What the task asks
Write the listing below out again word for word, without a single picture.

>>>

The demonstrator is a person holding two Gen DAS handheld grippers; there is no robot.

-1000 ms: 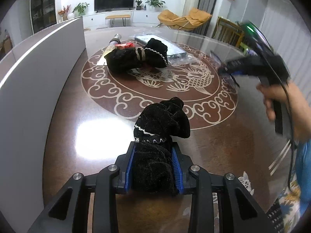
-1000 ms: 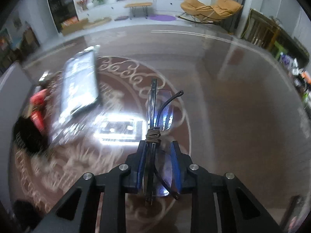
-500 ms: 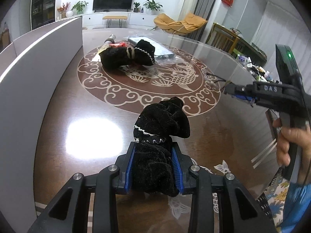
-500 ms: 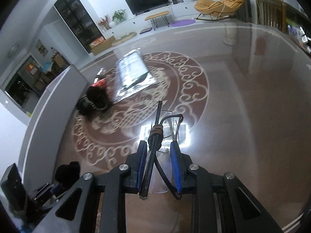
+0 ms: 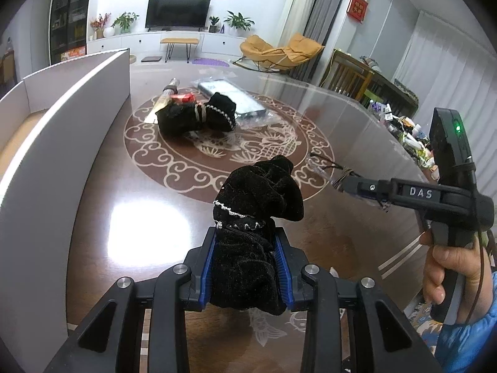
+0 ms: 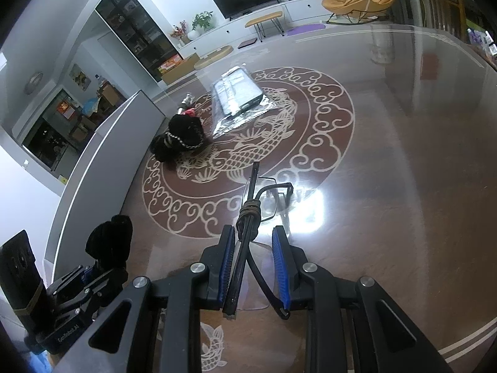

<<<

Final answer
The demonstrator is a person holding two Gen DAS handheld grippers; there is no robot.

-1000 ms: 
-1000 ms: 
-500 ms: 
-500 ms: 
+0 ms: 
+0 ms: 

The output is now finished.